What are the problems
Categories are versioned
Versioning of categories is a complication since the categorization escapes the original repository (repo A) where it was declared. When a second repository (repo B) mirrors/aggregates the content, it adopts any categorization as its view of the categorization of its content (unless it always rewrites them with new IDs - i.e. block them from being mirrored). When a new version of a categorization is added in the original repository, and repositories are aggregated A + B to repo C, what is the categorization in C?
Resolution basics must be bypassed when dealing with category IU's. The "use the latest version" idiom no longer apply. The UI tooling have special queries to ensure that the category versions does not get in the way. The same is true for the Buckminster aggregator, and will be true for a vast amount of other applications in the future.
Not even in the only place where the categories are used (the UI) can versions be used. Instead, they just add to the complexity.
The fundamental issue is that versioning of categorization is an odd concept, there is no way for a user to select a particular version of categorization, and even if there was, it would just be very confusing. The categorisation is simply "this repositories categorization of its content" - it is always current - it is what it is.
Legacy update sites
This is described in Bug 286736 - Legacy repositories are different each time they are read This leads to:
- In order to understand if categorization has changed, the current categorization has to be compared for content.
- Since it is not possible to know if the category is originally from a old update site, comparisons are always needed
- Failure to compare will yield repeated category IU's. One for each time the legacy site is read.

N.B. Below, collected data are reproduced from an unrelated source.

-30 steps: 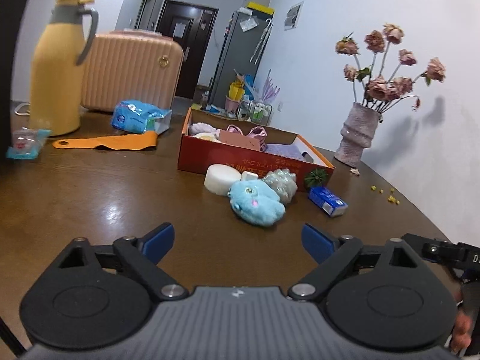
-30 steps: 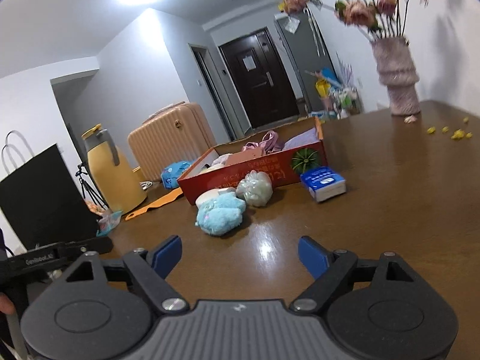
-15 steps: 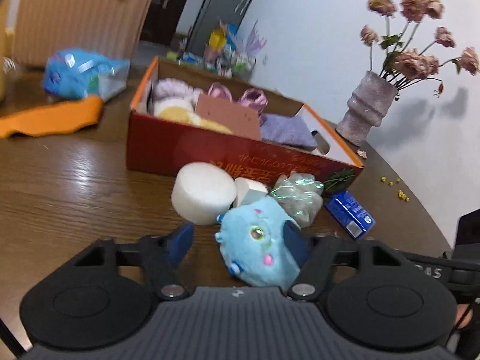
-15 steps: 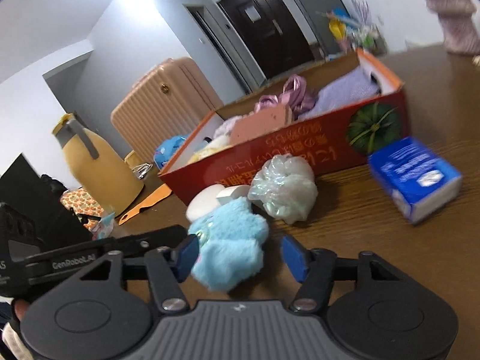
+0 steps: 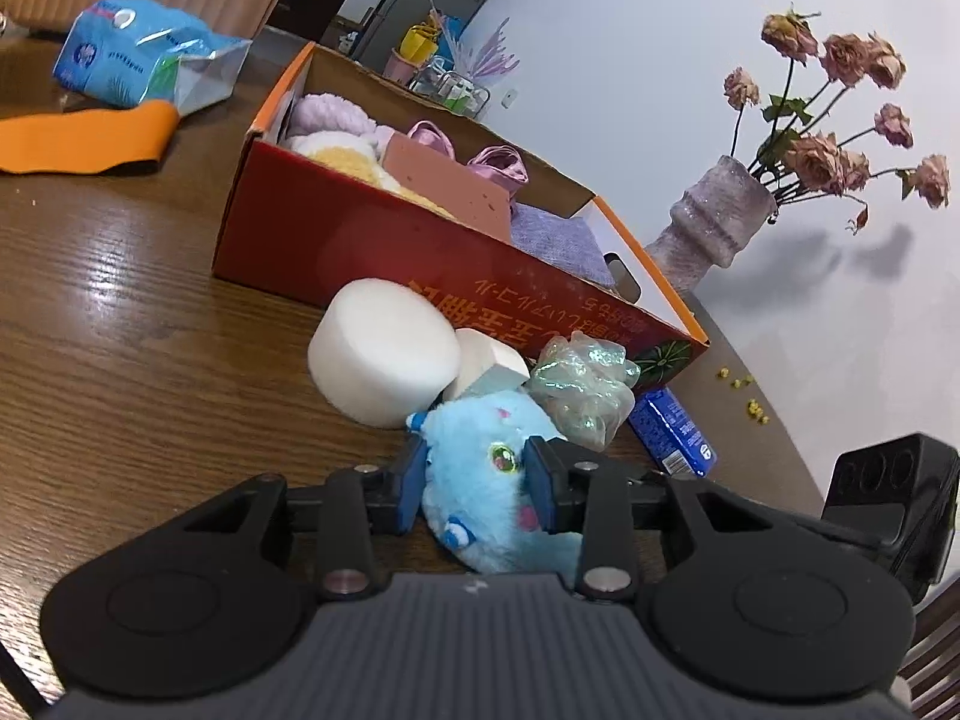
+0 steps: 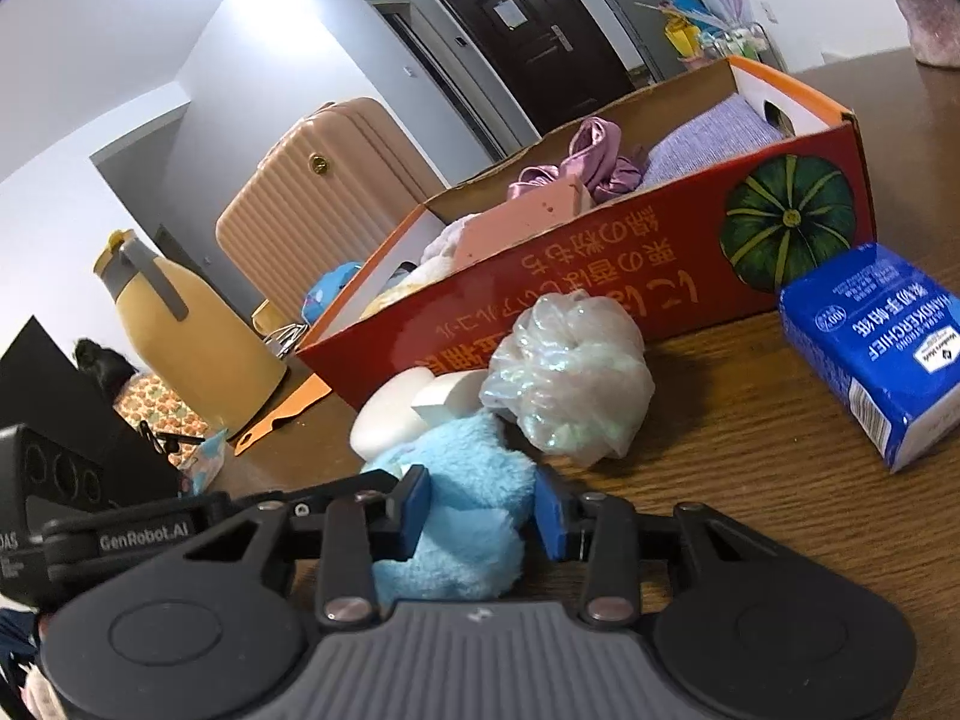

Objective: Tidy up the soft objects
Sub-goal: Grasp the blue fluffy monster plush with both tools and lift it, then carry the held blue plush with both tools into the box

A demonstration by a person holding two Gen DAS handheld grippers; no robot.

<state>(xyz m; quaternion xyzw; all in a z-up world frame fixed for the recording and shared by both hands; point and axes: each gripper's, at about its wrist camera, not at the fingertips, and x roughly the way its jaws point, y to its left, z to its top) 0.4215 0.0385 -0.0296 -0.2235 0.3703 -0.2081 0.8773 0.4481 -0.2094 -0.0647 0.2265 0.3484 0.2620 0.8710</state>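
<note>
The blue plush toy (image 5: 486,480) is lying on the brown table (image 5: 120,360), just in front of the red cardboard box (image 5: 372,252). The left tool (image 5: 477,480) and right tool (image 6: 483,507) are both closing their blue pads on it from opposite sides (fur is bulging between each pair). A white foam disc (image 5: 384,360) and an iridescent mesh puff (image 6: 567,378) are sitting beside the toy.

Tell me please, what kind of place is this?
Probably a home, a living or dining area near the entrance. A wooden table holds a vase of dried roses, and a pink suitcase stands before a dark front door.
</note>
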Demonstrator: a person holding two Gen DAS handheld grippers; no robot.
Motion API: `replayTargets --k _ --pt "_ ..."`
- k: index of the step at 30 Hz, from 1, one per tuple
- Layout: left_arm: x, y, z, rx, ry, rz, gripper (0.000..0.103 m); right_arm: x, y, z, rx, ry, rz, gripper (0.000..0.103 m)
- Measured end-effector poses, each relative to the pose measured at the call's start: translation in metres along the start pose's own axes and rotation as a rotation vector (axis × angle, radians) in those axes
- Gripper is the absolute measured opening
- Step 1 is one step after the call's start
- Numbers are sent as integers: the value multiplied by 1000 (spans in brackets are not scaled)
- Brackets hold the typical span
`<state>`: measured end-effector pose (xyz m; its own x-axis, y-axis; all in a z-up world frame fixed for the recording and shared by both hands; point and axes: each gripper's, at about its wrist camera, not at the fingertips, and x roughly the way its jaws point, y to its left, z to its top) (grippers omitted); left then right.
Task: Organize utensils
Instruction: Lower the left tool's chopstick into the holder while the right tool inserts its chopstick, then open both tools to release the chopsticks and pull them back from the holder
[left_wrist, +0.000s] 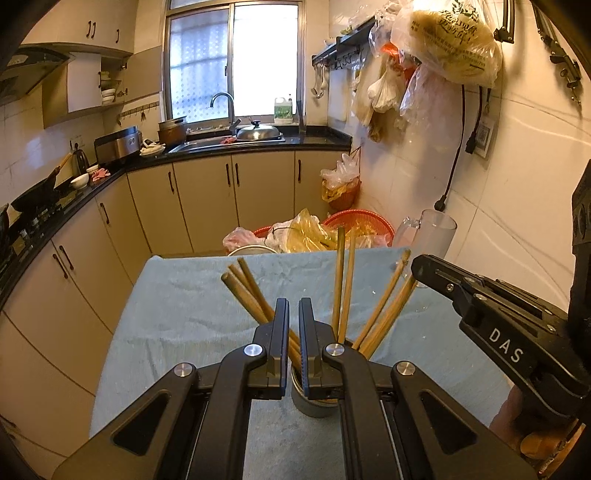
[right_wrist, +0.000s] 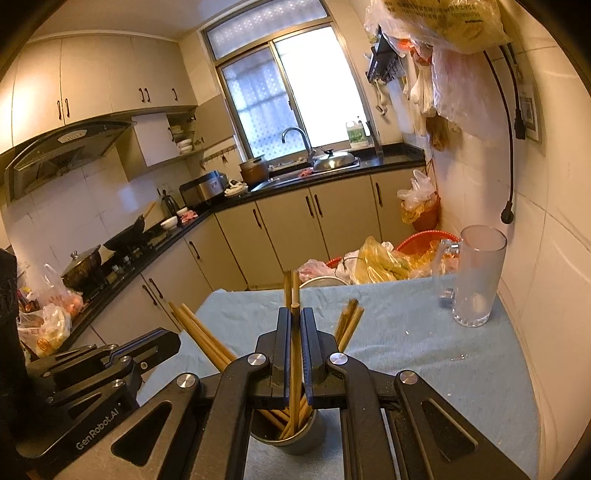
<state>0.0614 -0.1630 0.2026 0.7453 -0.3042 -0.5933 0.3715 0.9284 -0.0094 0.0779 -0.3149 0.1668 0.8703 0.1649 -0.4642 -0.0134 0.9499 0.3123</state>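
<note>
A metal cup (left_wrist: 314, 400) (right_wrist: 295, 439) stands on the blue cloth (left_wrist: 192, 314) and holds several wooden chopsticks (left_wrist: 341, 280) (right_wrist: 207, 332) that fan outward. My left gripper (left_wrist: 293, 310) hangs just above the cup, its jaws nearly closed with a thin gap and nothing clearly between them. My right gripper (right_wrist: 294, 319) is closed on one upright chopstick (right_wrist: 294, 354) whose lower end sits in the cup. The right gripper also shows in the left wrist view (left_wrist: 424, 269), and the left gripper shows in the right wrist view (right_wrist: 162, 341).
A clear glass mug (right_wrist: 478, 273) (left_wrist: 428, 236) stands at the cloth's far right by the tiled wall. Behind the table are red baskets (left_wrist: 358, 223) with plastic bags. Kitchen counter, sink and stove lie to the left and back.
</note>
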Motion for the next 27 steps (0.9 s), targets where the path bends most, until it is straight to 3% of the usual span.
replayTargets --k 12,14,16,17,20,22,27 --pt "-1 3 -10 -11 18 2 6 9 1 -5 -22 19 -25 6" --pt "-1 3 -12 -14 26 5 10 11 0 -5 -17 25 -26 6" --pt "-2 6 -15 -26 35 8 30 10 -1 -6 -9 26 -27 6" --pt "-3 9 -17 -36 36 9 36 10 -2 -6 -4 27 -29 6" --pt "-7 16 -20 -63 31 19 42 8 -3 -6 0 26 -31 16" --pt "-8 20 -22 -77 40 21 45 5 -1 -6 -4 16 -34 33" --pt "-16 31 -29 -126 59 24 52 -9 5 -3 -9 -3 -30 40"
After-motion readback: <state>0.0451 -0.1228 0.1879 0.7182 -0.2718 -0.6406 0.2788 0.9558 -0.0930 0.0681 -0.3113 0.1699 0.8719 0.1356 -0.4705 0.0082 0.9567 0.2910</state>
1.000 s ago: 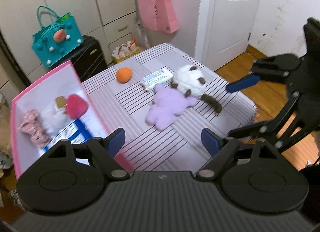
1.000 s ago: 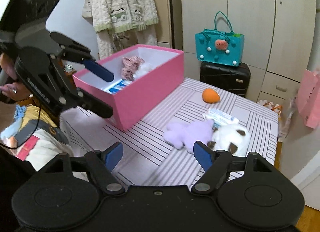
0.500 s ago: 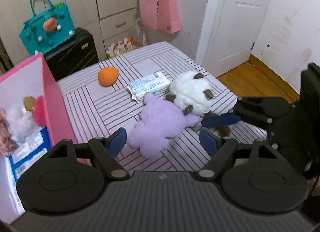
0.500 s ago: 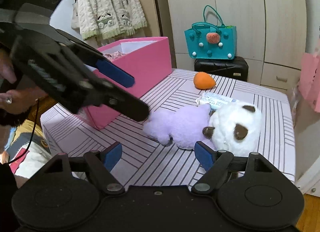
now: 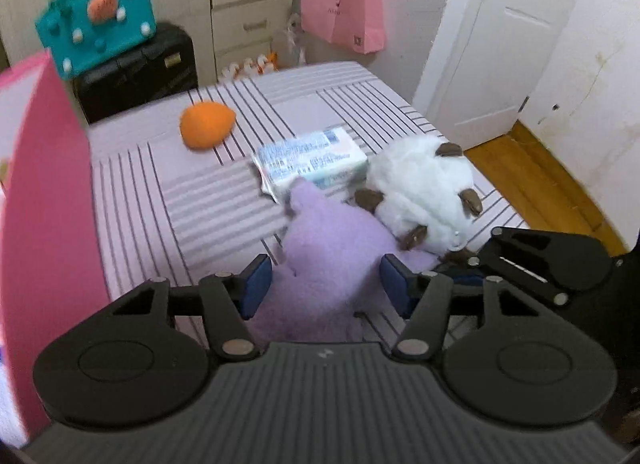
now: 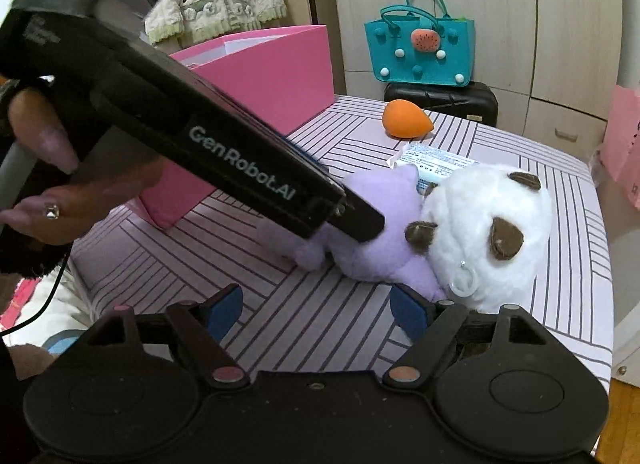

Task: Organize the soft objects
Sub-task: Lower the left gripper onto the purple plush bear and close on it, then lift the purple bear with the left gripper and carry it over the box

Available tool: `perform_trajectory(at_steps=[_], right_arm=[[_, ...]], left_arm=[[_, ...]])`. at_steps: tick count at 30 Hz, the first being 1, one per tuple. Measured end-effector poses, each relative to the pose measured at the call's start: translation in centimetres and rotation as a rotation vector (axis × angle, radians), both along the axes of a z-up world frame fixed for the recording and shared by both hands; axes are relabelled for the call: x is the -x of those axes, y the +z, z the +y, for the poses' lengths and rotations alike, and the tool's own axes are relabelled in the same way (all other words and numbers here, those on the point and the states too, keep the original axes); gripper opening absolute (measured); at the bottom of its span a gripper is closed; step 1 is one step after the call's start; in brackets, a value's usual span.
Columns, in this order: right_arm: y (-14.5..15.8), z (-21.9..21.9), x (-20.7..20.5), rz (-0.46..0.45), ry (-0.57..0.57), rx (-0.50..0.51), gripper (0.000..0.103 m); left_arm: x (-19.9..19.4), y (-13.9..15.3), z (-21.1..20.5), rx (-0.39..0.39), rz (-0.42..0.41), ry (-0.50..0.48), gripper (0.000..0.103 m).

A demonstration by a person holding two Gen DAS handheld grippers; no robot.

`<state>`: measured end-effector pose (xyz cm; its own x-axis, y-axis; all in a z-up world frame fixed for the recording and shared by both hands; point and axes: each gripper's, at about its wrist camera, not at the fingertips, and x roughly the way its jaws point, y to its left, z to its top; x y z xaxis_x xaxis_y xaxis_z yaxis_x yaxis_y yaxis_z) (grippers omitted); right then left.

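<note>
Left gripper [image 5: 325, 284] spread wide, straddling the purple plush [image 5: 328, 260], likely lining up a grab for the pink box [image 6: 276, 76]. Right gripper [image 6: 316, 310] open too, empty, near the white plush [image 6: 492, 232]; contact unclear. Tissue pack [image 5: 310, 162] and orange sponge [image 5: 206, 129] wait on the striped table [image 5: 208, 208].

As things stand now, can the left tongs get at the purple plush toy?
Probably yes. The left tongs are open and the purple plush toy lies between the fingers. The white plush leans on it from the side only.
</note>
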<state>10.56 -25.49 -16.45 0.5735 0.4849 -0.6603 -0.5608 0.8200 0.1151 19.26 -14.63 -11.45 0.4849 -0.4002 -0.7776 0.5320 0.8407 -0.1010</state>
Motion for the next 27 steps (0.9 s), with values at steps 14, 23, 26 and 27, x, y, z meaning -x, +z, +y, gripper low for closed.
perform_trajectory(at_steps=[14, 23, 26, 27], right_arm=[[-0.3, 0.4, 1.1, -0.033, -0.084, 0.016, 0.091], [-0.7, 1.1, 2.1, -0.09, -0.14, 0.043, 0.085], [-0.5, 1.2, 2.4, -0.088, -0.149, 0.049, 0.084], [-0.5, 1.3, 2.5, -0.087, -0.15, 0.052, 0.083]], left_arm=[[1.9, -0.9, 2.8, 0.228, 0.24, 0.062, 0.052], [2.4, -2.3, 3.1, 0.239, 0.227, 0.102, 0.042], [2.7, -2.4, 3.2, 0.25, 0.217, 0.099, 0.042], [2.8, -2.4, 3.2, 0.251, 0.215, 0.098, 0.042]])
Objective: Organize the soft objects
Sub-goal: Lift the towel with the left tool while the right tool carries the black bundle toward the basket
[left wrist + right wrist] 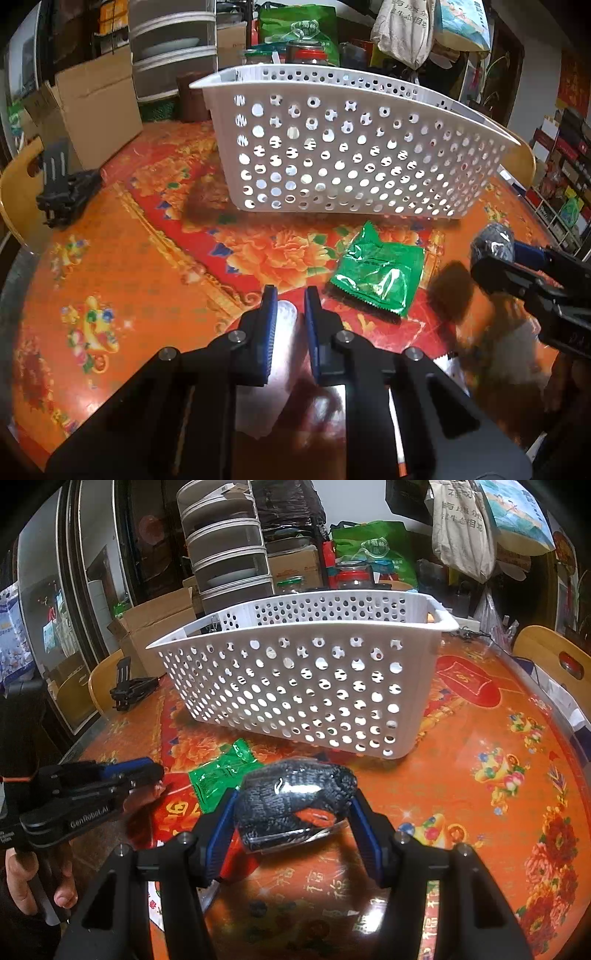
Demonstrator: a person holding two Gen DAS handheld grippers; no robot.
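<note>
Holding the dark knitted bundle in the right gripper, we should lift it over the white basket rim before letting go. Our left gripper has narrow jaws around something pale and blurred. One green packet lies before the one basket, mid-table.

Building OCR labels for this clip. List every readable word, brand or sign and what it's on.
"GenRobot.AI": on the body of the left tongs, right wrist view.
"福": gold characters on the red-orange tablecloth, several places.
Green packet: print too small to read.
Hanging cloth bag: dark Chinese characters, too blurred to read.
Green bag behind the white basket: logo and text too blurred.
Wrapped dark knit item in the right tongs: no text visible.
</note>
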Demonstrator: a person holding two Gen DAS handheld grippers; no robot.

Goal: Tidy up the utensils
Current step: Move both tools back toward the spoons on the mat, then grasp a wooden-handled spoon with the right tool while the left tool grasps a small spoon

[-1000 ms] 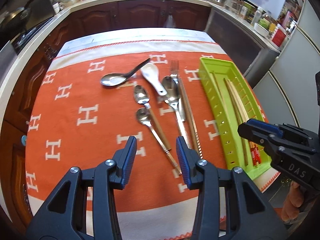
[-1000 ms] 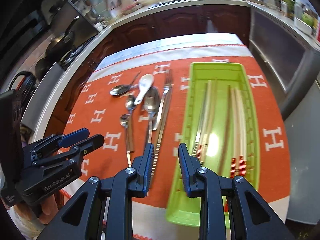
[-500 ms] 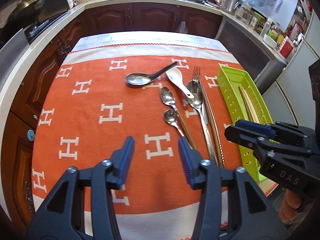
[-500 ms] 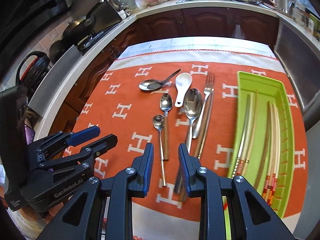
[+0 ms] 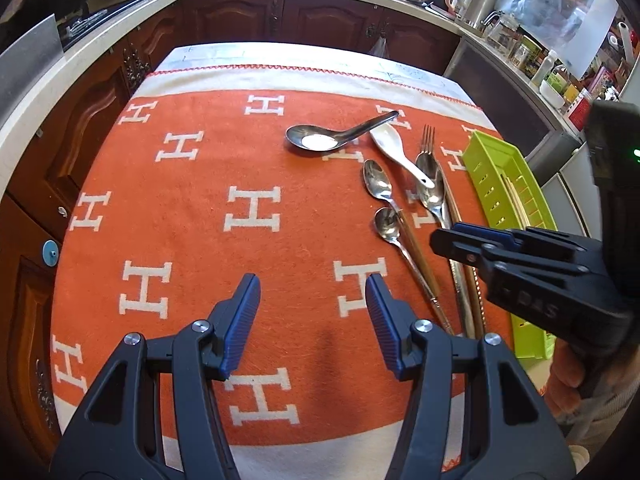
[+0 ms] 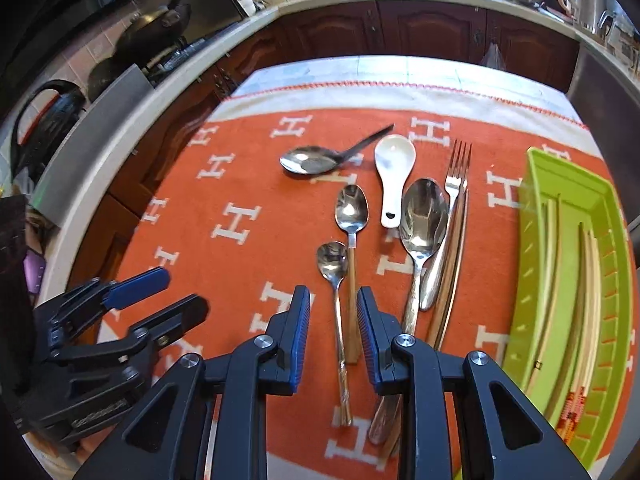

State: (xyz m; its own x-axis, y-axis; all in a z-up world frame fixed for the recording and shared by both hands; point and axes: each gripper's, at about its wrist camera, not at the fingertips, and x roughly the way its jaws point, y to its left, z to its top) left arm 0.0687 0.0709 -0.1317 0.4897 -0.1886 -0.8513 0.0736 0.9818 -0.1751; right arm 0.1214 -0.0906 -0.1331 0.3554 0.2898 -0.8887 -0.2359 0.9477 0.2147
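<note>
Here the right gripper (image 6: 333, 320) hangs above the orange cloth (image 6: 240, 280) with its jaws narrowly apart and nothing pressed between them; seen through the gap lie the handles of the small spoon (image 6: 332, 260) and the wooden-handled spoon (image 6: 351, 208). Just right of it run the large spoon (image 6: 423, 216), the fork (image 6: 456, 184) and a knife (image 6: 450, 280). Ahead lie the white ceramic spoon (image 6: 394, 172) and the dark spoon (image 6: 316, 160). Far right stands the green tray (image 6: 532, 184), holding chopsticks (image 6: 588, 300). The left gripper (image 5: 312, 316), to its left, has its jaws opening, empty, over bare cloth.
</note>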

- Any cache of the repository is always out-of-date the next time it is read.
A Sub-Category is a feature
- To add to the confusion, a feature that also is a category, is considered a sub-category. This means that the sub-category is appointed by a version range. How does that fit together with the fact that versions don't really apply?
- This must also mean that not all features can be installed. Or is it the opposite, some categories can be installed?
A Category is an Installable Unit, but is not installed
This leads to:
- Exceptional logic whenever a category is found in a result.
- All usage requires the exceptional handling, but the only use case where categories have a role is when presenting a categorized view of what to install to the user.
- A good example of the confusion created by this is the discrepancy between how things are installed in the UI versus how it is installed using the directory application. The director lacks the exceptional handling. Described here Bug 289380 Install categories same from the director / UI.
The categorization in 3.5 only solves the need to present things to install in a human friendly way.
- All users of a repository are presented with the same view irrespective of if they are developers or users of a published software.
- As a consequence, it is not possible to organize "technical" things for technical people
- Compared with a modern tag-based search system, the current wizard is very limited in what it can do. We need to recognize that P2 can grow very large and that much more human friendly and elaborated search capabilities will become needed.
Requirements on a Solution
- Separation of concern. Keep fluffy data apart from descriptive meta-data used by the engine for installs and updates.
- Enable continued mapping of legacy sites in such a way that they appear stable (as long as they don't change).
- Don't complicate the task of writing other repository converters so that P2 can access other types of repositories.
- It should be possible to modify the categorization of IUs in a repository without having to modify the IUs.
- Categorization should be separately mirrored.
Treat categorization as a third type of p2 repository information - there is already IU (metadata), and artifacts. The new kind represents un-versioned meta data at the repository level. There is already such metadata captured in properties in the repository itself.
The property mechanism has limitations in its capability to handle more complex information, but could otherwise be used for this purpose. A compromise could be to have a property refer to an artifact (in the artifact repository) that contains the current categorization.